I didn’t see how that mattered either. He had just turned off. It just didn’t matter to him. I got that. What else was there to say? Anyway, it was about that time she recommended I go to this meeting.
The man sitting next to me had been talking for over twenty-minutes about how his mother only bathes herself every five or six days and that’s after he practically begs her to. I mean that was the only thing he was going on and on about. His sixty year-old mother’s bathing habits. I didn’t understand why he wasn’t just getting to it. Getting to the point. It was like he kept dodging it, running around in these inane laps. Just say it, I thought. All he had to say was he was sad because he doesn’t think his mother loves him enough to care about herself. That’s all he had to say. Not all this stupid bathing, moo-moo wearing nonsense that he was just jabbering on and on about endlessly.
This is when the meeting really started to get to me because I just felt like, you know, not to be arrogant, but I felt like I got it.
I was narrowing in on Boston and I think that was only because of the movie Good Will Hunting, which I rented from the video store practically every Friday night for two months solid. Mom said it was getting ridiculous. She even offered to buy me the movie. When she said that I said no, I didn’t want to own it, I told her this was the last time I planned to rent it anyway. So after that I stopped but I still found myself thinking about it from time to time.
It wasn’t the actual storyline that I liked though that was fine; it was the background. I enjoyed watching the background. It made me feel comfortable and warm. The old sweaters the characters were wearing. The colors of paint on the walls. The stacks of books in the corners. The picture frames. Coffee mugs. I wanted to find that background and put myself in it. That’s why I told the guidance counselor, during our second meeting, I wanted out of state. I wanted Boston, I said. She was scribbling down some note on her desk and gave out a long smile when I said it, like I had answered a difficult question correctly. Like I had decided to join her club.
She said, “That’s good.” She said turning towards me in her chair, “I think that’ll be perfect, Marjorie.”
So, since then that’s been that and now I’m pretty sure I’ll be going to some college in Boston.
It’s not as if my dad’s a bad drunk, that’s something most people don’t understand about drunks, there all different kinds. I know about bad drunks. Luke’s dad two houses down is a bad drunk. I know. Dad will go over there himself if it gets real loud. One time it was so loud it woke me up. I had fallen asleep on the couch. I must have been in elementary school. I fell asleep with my head in my dad’s lap. I remember that. Dad was watching some history program. Or at least that’s what was playing on the television.
“What’s that?” I asked, arching my back and raising my arms up in a stretch. I was tired, didn’t know what was going on. If I had put together that the sound was coming from Luke’s house I probably wouldn’t have said anything, I know when to keep my mouth shut.

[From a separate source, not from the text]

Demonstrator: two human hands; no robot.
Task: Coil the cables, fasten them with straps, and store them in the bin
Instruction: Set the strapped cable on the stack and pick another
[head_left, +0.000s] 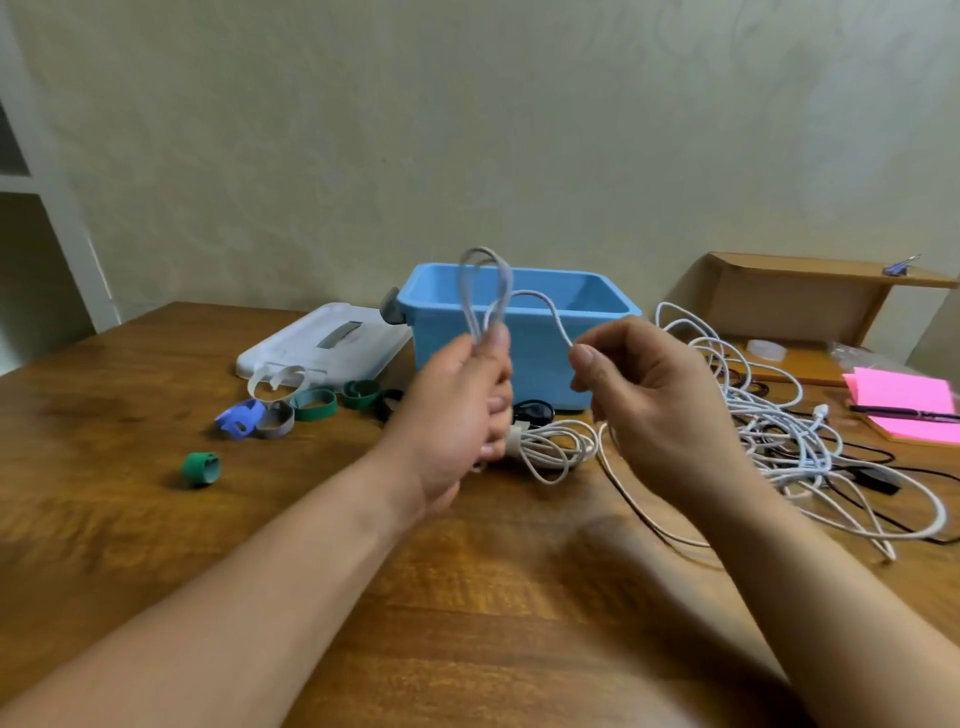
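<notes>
My left hand (462, 410) grips a white cable (485, 291) whose loops stand up above my fist. From those loops the cable arcs right to my right hand (654, 400), which pinches it between thumb and forefinger. Both hands are raised above the table in front of the open blue bin (524, 332). More loops of the white cable hang below my left hand onto the table. A tangle of white and black cables (779, 426) lies at the right. Several rolled straps (311, 405) in green, grey, white and blue lie at the left; one green strap (201, 469) lies apart, nearer to me.
The bin's white lid (322, 343) lies flat to the left of the bin. A small black coiled cable (532, 410) sits at the bin's front. A cardboard box (795, 306) lies open at the back right, beside pink sticky notes (904, 405) with a pen on them.
</notes>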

Dad said, “I’m going to see if everything’s alright. C’mon.” He never told me to come on, so it was a surprise but a good one. I didn’t even have time to lace my sneakers or get a coat. Mom must have been in her room because she wouldn’t have let me go if she was around. Especially without a coat. It was cold but I wasn’t bothered by it. I followed Dad down the road, had to hurry to keep up, but I kept behind him. When he walked up Luke’s front stairs I stayed back on the sidewalk; thought that was best.
There was more yelling and throwing and finally the door opened. It was Luke’s dad and he was red and steaming. He looked like some half boiled lobster just pulled from the pot.

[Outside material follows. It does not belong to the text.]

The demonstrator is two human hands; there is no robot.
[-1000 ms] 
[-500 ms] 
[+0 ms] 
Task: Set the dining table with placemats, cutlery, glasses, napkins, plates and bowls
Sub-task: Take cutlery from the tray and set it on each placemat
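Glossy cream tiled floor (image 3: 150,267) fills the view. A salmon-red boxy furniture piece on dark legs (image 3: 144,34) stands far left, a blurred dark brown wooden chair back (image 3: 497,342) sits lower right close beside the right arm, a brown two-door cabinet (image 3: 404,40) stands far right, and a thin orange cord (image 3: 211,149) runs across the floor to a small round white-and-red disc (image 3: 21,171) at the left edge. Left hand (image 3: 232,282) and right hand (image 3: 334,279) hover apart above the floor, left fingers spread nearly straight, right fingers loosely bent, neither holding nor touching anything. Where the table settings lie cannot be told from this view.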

“What’d it?” he said and looked dad up and down once.
“Just want to make sure everything’s okay here, Bob, that’s all. Heard some noise down the way, just wanted to see if everything’s okay. Dorothy here? The kids?”
“Fine Dale,” Dorothy said poking her head out, behind Bob’s arm. “Thank you.”
“What the hell that’s supposed to mean, buddy? I know why you’re here, buddy, and there’s no business for it.”
“Don’t mean to get into anything, just checking, I’m with my kid, just making sure,” I remember dad paused then, said, “just making sure everything’s peaceful.”
“Sure, yeah, okay,” Bob said, turning back, going to shut the door. As it closed Dorothy said, Thank you Dale, real sweet of—” then the door shut with a rattle.
Dad walked down the front stairs to the sidewalk. I wasn’t sure if he was going to say anything to me about it or not so I just stood there waiting. His face changed. He said, “I’ll you carry you home on my back, kiddo.”
At that time in my life that was just about the best thing my dad could have said to me, that was about all I ever wanted.
After the meeting, which I thought was a complete waste of time I had to drive an hour west to Auburn and pick up dad from the protest. I had agreed to that condition when mom let me take the car out in the first place. Dad was in the Union and every once in a while he’d have to drive out somewhere and picket with the other workers. Dad hated it, but he did it anyway, said it was all part of the job.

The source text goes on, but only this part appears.